Bookish. Series 1. Television Drama Review.

Liverpool Sound and Vision Rating 8.5/10

Cast: Mark Gatiss, Polly Walker, Connor Finch, Elliot Levey, Buket Kömür, Blake Harrison, Tim McInnerny, Paul McGann, Joely Richardson, Daniel Mays, Rosie Cavaliero, Gerard Horan, Anton Antoniadis, Tom Forbes, Amanda Drew, Ella Bruccoleri, Angeliki Papoulia, Jonas Nay, Harry Taurasi, Mark Umbers, Hannah Snow, Amanda Payne, Mark Winstanley, Chris Brooker, Charlie Cattrall, Michael Workeye, Elizabeth Berrington, Amanda Payne, Mariken van Lammeren, Mark Benton,  Loveday Smith, Luke Norris, Jacob Fortune-Lloyd, Shaniqua Okwok, Rina Krasniqi, Isabelle Connolly.

To leave a lasting impression in detective fiction there must a reason for the audience to feel a connection with the protagonist, to feel either empathy, sympathy, or even a kind of pleasure in their failings, only to watch them rise through adversity and solve the puzzle before them; there is after all nothing worse than being unable to feel for the one charged with keeping order, from keeping the forces of human evil from overwhelming society.

It is in the spirit of such reasoning that Gabriel Book holds intrigue as a man who has survived much in his life, including the barbarity of war, and who seeks the truth of humanity’s darker side in his local area of central London as he also portrays calm assurance with his own secrets that few in his select friends group know.

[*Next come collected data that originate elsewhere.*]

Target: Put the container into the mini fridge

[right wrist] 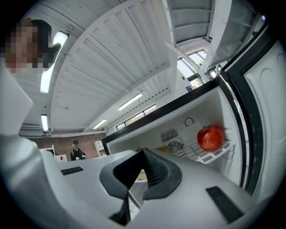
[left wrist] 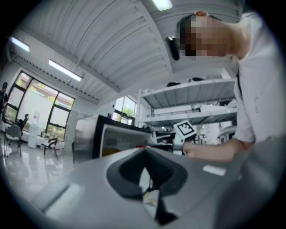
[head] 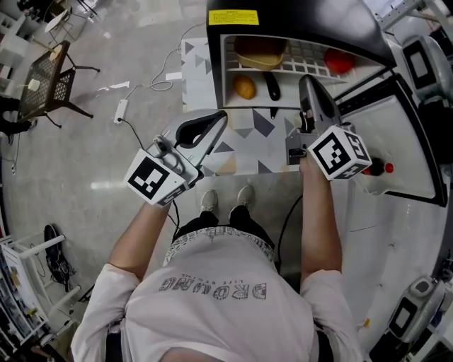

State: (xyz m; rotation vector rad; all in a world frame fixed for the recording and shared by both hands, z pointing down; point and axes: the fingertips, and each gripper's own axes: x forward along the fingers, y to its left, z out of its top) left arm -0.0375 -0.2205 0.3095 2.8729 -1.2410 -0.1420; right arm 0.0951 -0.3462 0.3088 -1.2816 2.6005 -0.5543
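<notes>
The black mini fridge (head: 297, 18) stands open in front of me, its door (head: 403, 134) swung out to the right. On its upper wire shelf sits a tan container (head: 260, 51), with a red apple (head: 340, 62) to the right of it. An orange (head: 244, 87) and a dark long item (head: 272, 85) lie lower down. My left gripper (head: 222, 115) is shut and empty, short of the fridge. My right gripper (head: 306, 80) is also shut and empty, its tips at the fridge's opening. In the right gripper view the apple (right wrist: 210, 137) rests on the white shelf, beyond the closed tips (right wrist: 143, 151).
A patterned mat (head: 248, 141) lies on the floor before the fridge. A small red-capped item (head: 387, 168) sits in the door. At the far left are a mesh chair (head: 49, 78) and a power strip with cables (head: 120, 111). White equipment (head: 417, 304) is on the right.
</notes>
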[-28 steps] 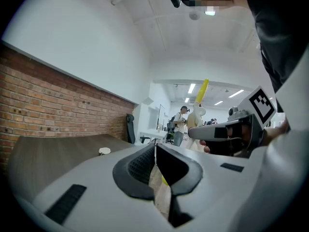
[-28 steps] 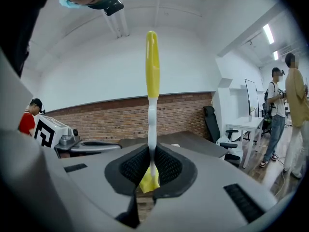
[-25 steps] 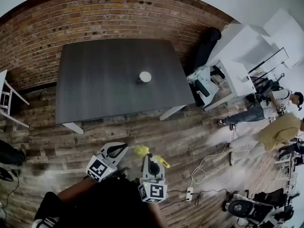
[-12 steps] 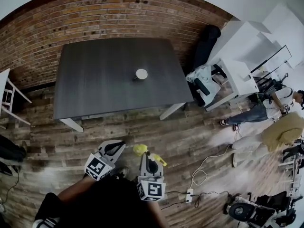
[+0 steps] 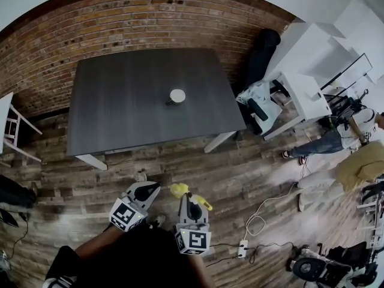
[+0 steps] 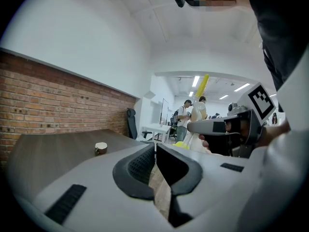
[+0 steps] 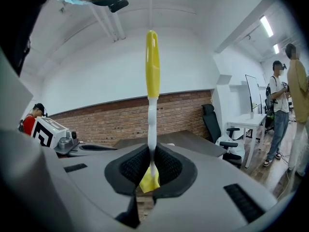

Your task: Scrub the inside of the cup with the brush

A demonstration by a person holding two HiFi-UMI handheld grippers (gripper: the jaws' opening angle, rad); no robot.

It is rare to show on television a detective drama that is willing to venture into the realm of having a lead investigator, or in the case of Bookish a consultant, who is gay, especially one set in the aftermath of World War Two and the connotations of all that happened to those who loved a person of the same sex under the evil of Nazism, and the gentleness at the heart of the three story series, Slightly Foxed, Deadly Nitrate, and Such Devoted Sisters, counters the dramatic insidiousness of murder and deception that envelops the time period and the guise of ‘respectability’ that was encouraged on gay men and women at the time less they face their own social battles and possible prison terms.

Bookish sees Mark Gatiss and Polly Walker in fine form as the married couple entrenched in solving crimes, and Gabriel and Trottie Book they have found a way to coexist in their own worlds and join forces when needed; it is a comforting reminder that such a deal could be made in a period in British history when to have no one on your side was almost a sentence of loneliness forever etched on the sleeve of life.

The three tales that make up the first series being able to call upon the excellent services of guests such as Tim McInnerny, Paul McGann, Mark Benton, Rosie Cavaliero, Elliot Levey, Joely Richardson, and Blake Harrison to the impressive cast, the atmosphere of repression and being seen as ‘appearing’ in plain clothes suits the temperament of the idea behind the detective drama, that of hiding in plain sight but refusing to bow to the hangover of Victorian attitudes that were still around long after the death of the dour regent.

A wonderfully precise series that adds a different dimension to the private investigator and detective genre, one of powerful persuasion.